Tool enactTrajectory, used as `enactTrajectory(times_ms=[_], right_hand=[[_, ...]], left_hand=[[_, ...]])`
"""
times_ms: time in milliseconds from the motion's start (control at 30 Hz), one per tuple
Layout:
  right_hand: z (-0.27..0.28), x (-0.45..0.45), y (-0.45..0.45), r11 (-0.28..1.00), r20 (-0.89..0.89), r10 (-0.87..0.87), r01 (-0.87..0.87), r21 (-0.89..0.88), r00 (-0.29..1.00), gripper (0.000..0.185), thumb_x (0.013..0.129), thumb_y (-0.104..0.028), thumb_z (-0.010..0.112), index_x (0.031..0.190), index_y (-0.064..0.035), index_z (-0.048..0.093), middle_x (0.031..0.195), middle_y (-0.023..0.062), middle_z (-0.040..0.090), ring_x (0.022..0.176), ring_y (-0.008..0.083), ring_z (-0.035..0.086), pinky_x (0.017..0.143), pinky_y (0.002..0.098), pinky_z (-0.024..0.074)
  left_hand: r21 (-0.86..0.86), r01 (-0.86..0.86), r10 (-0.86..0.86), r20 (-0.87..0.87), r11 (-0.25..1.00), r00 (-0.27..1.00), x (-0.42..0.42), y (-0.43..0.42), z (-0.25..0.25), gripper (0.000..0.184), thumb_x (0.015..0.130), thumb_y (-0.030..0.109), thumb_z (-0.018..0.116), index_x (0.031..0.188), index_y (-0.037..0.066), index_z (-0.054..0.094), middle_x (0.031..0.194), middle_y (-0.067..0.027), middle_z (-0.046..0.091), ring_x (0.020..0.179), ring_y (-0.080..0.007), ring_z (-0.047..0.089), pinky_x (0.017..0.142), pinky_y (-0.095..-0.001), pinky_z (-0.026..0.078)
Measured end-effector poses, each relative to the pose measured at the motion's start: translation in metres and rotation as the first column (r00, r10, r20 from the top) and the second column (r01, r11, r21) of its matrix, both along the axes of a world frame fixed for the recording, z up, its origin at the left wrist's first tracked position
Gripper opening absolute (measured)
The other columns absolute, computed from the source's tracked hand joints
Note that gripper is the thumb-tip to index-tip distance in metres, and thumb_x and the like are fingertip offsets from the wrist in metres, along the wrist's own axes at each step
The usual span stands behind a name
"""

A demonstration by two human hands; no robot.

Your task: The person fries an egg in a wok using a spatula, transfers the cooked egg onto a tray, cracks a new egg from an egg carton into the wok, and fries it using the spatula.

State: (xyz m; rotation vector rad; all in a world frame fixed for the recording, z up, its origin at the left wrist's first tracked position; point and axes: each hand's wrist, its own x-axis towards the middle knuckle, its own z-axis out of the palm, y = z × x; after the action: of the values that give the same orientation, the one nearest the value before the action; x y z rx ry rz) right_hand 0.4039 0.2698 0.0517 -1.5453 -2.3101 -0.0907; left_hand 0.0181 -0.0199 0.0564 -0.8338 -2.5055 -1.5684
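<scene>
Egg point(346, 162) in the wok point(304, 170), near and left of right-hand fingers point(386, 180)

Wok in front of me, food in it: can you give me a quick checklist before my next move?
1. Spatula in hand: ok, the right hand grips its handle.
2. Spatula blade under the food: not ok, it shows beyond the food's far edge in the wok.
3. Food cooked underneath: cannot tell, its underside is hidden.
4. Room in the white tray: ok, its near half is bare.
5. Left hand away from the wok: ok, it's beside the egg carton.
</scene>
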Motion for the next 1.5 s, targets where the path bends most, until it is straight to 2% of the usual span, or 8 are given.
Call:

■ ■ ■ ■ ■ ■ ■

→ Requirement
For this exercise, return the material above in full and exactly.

→ Answer for the task
Tool enactTrajectory, used as `enactTrajectory(times_ms=[_], right_hand=[[_, ...]], left_hand=[[_, ...]])`
"""
times_ms: time in milliseconds from the motion's start (control at 30 Hz), one per tuple
Layout:
  right_hand: z (-0.27..0.28), x (-0.45..0.45), y (-0.45..0.45), r11 (-0.28..1.00), r20 (-0.89..0.89), r10 (-0.87..0.87), r01 (-0.87..0.87), r21 (-0.89..0.88), r00 (-0.29..1.00), gripper (0.000..0.185), thumb_x (0.013..0.129), thumb_y (-0.104..0.028), thumb_z (-0.010..0.112), index_x (0.031..0.190), index_y (-0.064..0.035), index_z (-0.048..0.093), middle_x (0.031..0.195), middle_y (-0.023..0.062), middle_z (-0.040..0.090), ring_x (0.022..0.176), ring_y (-0.008..0.083), ring_z (-0.035..0.086), pinky_x (0.017..0.143), pinky_y (0.002..0.098), pinky_z (-0.024..0.074)
  left_hand: r21 (-0.86..0.86), r01 (-0.86..0.86), r10 (-0.86..0.86), r20 (-0.87..0.87), r11 (-0.25..1.00), r00 (-0.27..1.00), x (-0.42..0.42), y (-0.43..0.42), z (-0.25..0.25), gripper (0.000..0.184), thumb_x (0.015..0.130), thumb_y (-0.030..0.109), thumb_z (-0.018..0.116), index_x (0.031..0.188), index_y (-0.037..0.066), index_z (-0.054..0.094), middle_x (0.031..0.194), middle_y (-0.067..0.027), middle_z (-0.046..0.091), ring_x (0.020..0.179), ring_y (-0.080..0.007), ring_z (-0.047..0.089), pinky_x (0.017..0.142), pinky_y (-0.095..-0.001), pinky_z (-0.026..0.078)
Measured end-effector poses, each relative to the pose measured at the motion's start: translation in metres and rotation as the first column (r00, r10, r20 from the top) and the second column (r01, r11, r21) of its matrix, both along the axes of a world frame fixed for the recording, z up, its origin at the left wrist's first tracked position
Gripper opening absolute (measured)
The other columns absolute, computed from the source's tracked hand joints
Note that gripper is the thumb-tip to index-tip distance in metres, and thumb_x and the like are fingertip offsets from the wrist in metres, along the wrist's own axes at each step
The usual span stands behind a name
"""

A demonstration by two human hands; no robot.

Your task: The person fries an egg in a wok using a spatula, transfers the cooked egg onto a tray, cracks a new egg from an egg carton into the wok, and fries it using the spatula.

State: (xyz m; rotation vector rad; all in a world frame fixed for the recording, z up, its origin at the left wrist's first tracked position; point and axes: each hand's wrist, its own x-axis towards the middle knuckle, its own z-axis out of the palm, y = z × x; after the action: of the values that give the same orientation, the one nearest the value before the action; x y z rx ry rz) right_hand 0.4039 0.2698 0.0517 -1.5453 -2.3101 -0.0907; left_hand 0.0181 -0.0199 0.0564 -0.8338 -2.5055 -1.5684
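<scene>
Egg point(346, 162) in the wok point(304, 170), near and left of right-hand fingers point(386, 180)

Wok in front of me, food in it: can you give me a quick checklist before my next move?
1. Spatula in hand: ok, the right hand grips its handle.
2. Spatula blade under the food: not ok, it shows beyond the food's far edge in the wok.
3. Food cooked underneath: cannot tell, its underside is hidden.
4. Room in the white tray: ok, its near half is bare.
5. Left hand away from the wok: ok, it's beside the egg carton.
</scene>
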Motion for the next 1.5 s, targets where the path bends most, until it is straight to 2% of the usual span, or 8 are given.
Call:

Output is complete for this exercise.